- Good Quality -
今回の1本はモンフォルテ・ダルバの単一クリュ「グラモレーレ」の畑から造られるバローロですが、他にも居を構えるヴェルドゥーノから、「モンヴィリエーロ」や「サン・ロレンツォ・ディ・ヴェルドゥーノ」など、合計3種類の単一クリュをリリースしています(ブレンドで造られるスタンダードのバローロもあり)。
過熟葡萄の表情が際立つ傾向にあり、その資質はメリハリのあるハッキリとした表情ではありますが、それでも14.5%という高いアルコールによる体軀の張り、そしてしっかりとした酸やタンニンによって、全体像としては伝統的なバローロが持つ品格が感じられるスタイルになっています。ボディから感じられる格調と安定感はまさにモンフォルテらしいスタイルで、長期熟成に耐えられるポテンシャルと堅牢性ではありますが、その反面、純粋な果実味は想像以上に熟成している傾向にあり(15〜20年ほど経過したような印象)、その過熟的な表情と相まって妖艶さと仄かな退廃感が広がります。

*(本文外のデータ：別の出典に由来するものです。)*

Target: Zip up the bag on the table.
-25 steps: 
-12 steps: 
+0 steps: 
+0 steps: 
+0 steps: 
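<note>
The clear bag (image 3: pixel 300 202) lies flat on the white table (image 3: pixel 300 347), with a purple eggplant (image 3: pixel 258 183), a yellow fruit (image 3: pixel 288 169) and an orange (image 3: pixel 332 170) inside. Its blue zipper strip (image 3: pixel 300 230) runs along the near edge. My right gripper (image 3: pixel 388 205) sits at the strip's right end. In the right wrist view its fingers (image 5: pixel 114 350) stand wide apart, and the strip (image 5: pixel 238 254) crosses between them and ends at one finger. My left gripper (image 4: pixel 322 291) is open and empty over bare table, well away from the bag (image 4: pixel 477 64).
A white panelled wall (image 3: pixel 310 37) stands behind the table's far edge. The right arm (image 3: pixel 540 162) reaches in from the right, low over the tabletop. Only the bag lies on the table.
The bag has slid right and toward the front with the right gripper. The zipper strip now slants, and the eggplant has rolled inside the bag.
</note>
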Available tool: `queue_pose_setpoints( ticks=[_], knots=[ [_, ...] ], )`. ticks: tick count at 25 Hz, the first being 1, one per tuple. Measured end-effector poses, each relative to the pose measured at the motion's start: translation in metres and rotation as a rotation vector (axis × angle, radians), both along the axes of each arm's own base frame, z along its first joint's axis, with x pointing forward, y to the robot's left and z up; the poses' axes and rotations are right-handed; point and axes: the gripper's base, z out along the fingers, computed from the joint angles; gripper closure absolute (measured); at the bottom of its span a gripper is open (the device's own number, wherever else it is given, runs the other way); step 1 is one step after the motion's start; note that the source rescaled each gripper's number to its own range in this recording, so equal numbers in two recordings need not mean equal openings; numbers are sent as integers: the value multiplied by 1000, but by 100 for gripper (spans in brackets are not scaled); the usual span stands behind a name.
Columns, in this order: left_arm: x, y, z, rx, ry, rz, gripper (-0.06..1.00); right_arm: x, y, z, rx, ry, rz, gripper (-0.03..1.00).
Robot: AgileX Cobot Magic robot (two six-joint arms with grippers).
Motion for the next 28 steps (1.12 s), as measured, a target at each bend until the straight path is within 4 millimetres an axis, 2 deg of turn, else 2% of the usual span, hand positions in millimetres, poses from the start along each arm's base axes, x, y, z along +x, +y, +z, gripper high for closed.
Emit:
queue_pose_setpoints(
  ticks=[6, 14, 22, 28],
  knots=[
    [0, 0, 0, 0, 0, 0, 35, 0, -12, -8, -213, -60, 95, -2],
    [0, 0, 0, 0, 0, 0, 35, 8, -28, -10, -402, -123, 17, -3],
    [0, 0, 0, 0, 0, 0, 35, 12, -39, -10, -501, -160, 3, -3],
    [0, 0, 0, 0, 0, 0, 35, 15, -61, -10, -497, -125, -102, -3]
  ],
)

大樽で造られる伝統的なスタイルと、熟度の高い果実味が同一空間に共存していることに不思議な感覚を覚えますが、他の2008年のバローロにも同様のスタイルが見られる点を鑑みると、単純な良し悪しではなく、この時代と2008年というヴィンテージが指し示すひとつの方向性なのかも知れません。